(Dataset excerpts)
**********

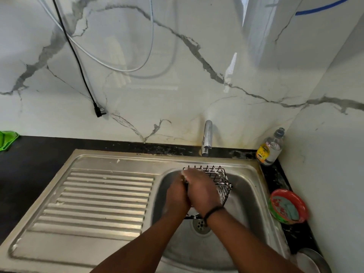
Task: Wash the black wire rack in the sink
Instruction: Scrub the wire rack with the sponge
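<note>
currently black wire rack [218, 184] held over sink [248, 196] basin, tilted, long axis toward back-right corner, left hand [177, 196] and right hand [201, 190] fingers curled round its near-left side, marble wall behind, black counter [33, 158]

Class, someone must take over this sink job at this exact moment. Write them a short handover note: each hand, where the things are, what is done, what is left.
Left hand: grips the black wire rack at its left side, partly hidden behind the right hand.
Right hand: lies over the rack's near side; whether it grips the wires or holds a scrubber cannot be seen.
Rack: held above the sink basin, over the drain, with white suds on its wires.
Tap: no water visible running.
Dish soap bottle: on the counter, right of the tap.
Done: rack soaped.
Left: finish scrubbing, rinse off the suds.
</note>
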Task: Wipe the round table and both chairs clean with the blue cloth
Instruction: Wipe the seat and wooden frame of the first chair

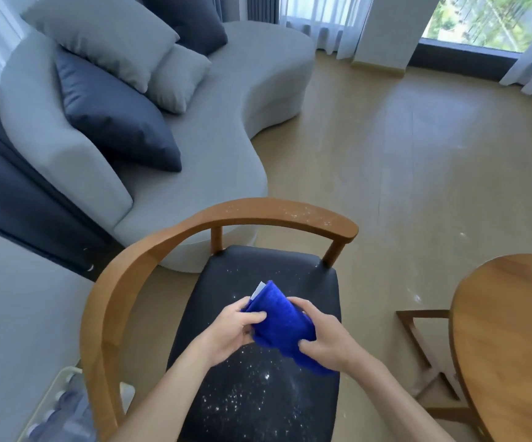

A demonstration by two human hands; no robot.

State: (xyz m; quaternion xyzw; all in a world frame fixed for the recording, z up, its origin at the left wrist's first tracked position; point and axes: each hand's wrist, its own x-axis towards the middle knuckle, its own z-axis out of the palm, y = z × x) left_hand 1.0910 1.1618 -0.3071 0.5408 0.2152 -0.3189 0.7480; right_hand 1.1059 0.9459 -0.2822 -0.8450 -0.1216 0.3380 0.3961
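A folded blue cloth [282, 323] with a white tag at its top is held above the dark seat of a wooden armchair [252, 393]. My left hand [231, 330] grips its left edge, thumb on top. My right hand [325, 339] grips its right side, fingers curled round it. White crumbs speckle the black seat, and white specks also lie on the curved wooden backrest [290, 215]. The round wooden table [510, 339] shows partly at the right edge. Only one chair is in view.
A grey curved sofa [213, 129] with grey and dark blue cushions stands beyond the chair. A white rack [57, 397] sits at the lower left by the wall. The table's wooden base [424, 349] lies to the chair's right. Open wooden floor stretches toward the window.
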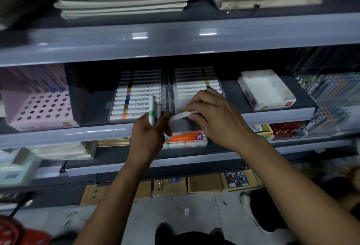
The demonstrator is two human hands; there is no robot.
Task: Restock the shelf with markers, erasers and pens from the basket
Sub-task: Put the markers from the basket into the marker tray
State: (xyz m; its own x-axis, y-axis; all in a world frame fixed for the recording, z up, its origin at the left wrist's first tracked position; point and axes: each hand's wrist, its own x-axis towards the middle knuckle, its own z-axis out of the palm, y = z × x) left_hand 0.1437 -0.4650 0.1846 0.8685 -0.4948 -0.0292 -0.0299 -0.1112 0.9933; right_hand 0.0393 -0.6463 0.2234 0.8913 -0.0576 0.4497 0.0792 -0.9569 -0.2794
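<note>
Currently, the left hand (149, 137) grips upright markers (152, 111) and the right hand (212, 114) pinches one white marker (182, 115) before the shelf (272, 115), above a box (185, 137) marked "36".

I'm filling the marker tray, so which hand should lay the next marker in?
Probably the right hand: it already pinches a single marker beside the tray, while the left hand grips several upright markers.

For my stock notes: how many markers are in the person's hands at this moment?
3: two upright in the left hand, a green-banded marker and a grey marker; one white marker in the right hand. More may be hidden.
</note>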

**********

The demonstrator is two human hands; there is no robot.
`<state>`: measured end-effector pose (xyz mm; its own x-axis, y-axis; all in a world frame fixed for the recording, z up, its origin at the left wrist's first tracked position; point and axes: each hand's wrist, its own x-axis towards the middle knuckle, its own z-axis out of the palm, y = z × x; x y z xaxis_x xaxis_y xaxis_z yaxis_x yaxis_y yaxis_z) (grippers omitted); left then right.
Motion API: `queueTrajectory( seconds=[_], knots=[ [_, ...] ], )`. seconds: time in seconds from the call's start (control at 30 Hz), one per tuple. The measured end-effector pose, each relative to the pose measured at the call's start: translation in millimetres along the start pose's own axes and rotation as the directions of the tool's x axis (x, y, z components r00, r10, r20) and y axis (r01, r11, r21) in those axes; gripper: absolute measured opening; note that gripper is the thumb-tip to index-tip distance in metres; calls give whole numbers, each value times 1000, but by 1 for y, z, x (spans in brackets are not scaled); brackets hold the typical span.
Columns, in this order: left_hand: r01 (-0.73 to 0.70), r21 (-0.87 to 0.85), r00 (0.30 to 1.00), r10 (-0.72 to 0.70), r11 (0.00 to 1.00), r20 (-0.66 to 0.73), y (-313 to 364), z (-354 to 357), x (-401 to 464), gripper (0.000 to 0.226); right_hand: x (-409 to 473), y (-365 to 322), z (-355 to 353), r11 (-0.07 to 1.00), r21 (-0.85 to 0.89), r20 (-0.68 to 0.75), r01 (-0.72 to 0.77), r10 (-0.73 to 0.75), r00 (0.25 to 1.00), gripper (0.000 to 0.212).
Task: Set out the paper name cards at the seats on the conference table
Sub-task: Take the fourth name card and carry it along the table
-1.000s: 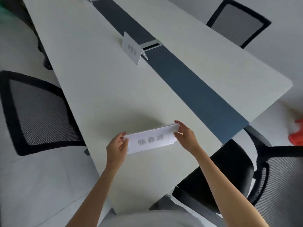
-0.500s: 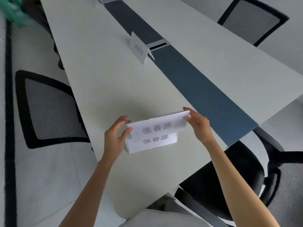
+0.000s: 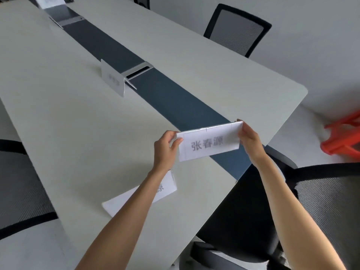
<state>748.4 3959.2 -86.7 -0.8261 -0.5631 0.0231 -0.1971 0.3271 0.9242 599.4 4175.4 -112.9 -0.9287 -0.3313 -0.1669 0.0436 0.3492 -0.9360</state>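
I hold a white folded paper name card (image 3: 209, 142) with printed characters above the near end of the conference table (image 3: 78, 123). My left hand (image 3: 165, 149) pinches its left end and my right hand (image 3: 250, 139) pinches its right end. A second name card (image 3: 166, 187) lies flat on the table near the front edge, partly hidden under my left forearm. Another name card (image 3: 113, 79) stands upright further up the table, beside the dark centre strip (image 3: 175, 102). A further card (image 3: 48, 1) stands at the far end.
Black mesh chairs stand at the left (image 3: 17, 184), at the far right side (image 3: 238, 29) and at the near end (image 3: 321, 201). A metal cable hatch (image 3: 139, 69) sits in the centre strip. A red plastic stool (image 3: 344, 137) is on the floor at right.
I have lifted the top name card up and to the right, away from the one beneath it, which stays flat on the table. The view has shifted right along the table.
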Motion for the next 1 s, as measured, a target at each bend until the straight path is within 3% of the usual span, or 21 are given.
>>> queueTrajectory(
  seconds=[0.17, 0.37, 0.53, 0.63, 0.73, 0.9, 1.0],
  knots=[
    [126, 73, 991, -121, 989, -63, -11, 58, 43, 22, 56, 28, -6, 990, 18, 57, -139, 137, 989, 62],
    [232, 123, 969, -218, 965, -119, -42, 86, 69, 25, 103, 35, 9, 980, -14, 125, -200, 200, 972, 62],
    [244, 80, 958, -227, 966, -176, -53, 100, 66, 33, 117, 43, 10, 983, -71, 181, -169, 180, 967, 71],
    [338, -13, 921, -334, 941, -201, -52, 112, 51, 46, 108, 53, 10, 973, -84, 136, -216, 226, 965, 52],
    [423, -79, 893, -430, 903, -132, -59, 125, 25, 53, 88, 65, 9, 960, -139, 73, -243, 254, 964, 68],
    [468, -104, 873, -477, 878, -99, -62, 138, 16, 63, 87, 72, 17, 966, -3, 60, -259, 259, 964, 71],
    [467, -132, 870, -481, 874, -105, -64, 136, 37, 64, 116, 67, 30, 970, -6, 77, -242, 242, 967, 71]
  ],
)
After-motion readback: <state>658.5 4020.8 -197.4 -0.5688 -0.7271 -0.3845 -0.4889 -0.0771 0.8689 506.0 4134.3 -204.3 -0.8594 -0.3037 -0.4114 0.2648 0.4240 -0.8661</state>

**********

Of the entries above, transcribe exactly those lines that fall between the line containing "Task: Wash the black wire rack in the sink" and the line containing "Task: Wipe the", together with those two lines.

**Response to this exercise**
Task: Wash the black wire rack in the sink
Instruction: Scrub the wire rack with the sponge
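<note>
currently black wire rack [218, 184] held over sink [248, 196] basin, tilted, long axis toward back-right corner, left hand [177, 196] and right hand [201, 190] fingers curled round its near-left side, marble wall behind, black counter [33, 158]

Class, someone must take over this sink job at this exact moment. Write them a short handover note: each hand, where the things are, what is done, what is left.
Left hand: grips the black wire rack at its left side, partly hidden behind the right hand.
Right hand: lies over the rack's near side; whether it grips the wires or holds a scrubber cannot be seen.
Rack: held above the sink basin, over the drain, with white suds on its wires.
Tap: no water visible running.
Dish soap bottle: on the counter, right of the tap.
Done: rack soaped.
Left: finish scrubbing, rinse off the suds.
</note>
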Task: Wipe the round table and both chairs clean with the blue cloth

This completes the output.